• [PROBLEM]: Line by line, copy out the data that follows.
*** Opening DATASET CONTENT ***
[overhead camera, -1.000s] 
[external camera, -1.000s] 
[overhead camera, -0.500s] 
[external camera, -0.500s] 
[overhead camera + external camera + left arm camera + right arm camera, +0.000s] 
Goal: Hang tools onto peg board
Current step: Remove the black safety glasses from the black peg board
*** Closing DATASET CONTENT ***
• [TASK SOLUTION]:
[overhead camera, -1.000s] 
[external camera, -1.000s] 
[overhead camera, -0.500s] 
[external camera, -0.500s] 
[overhead camera + external camera + left arm camera + right arm camera, +0.000s] 
Goal: Hang tools onto peg board
Current step: Remove the black safety glasses from the black peg board

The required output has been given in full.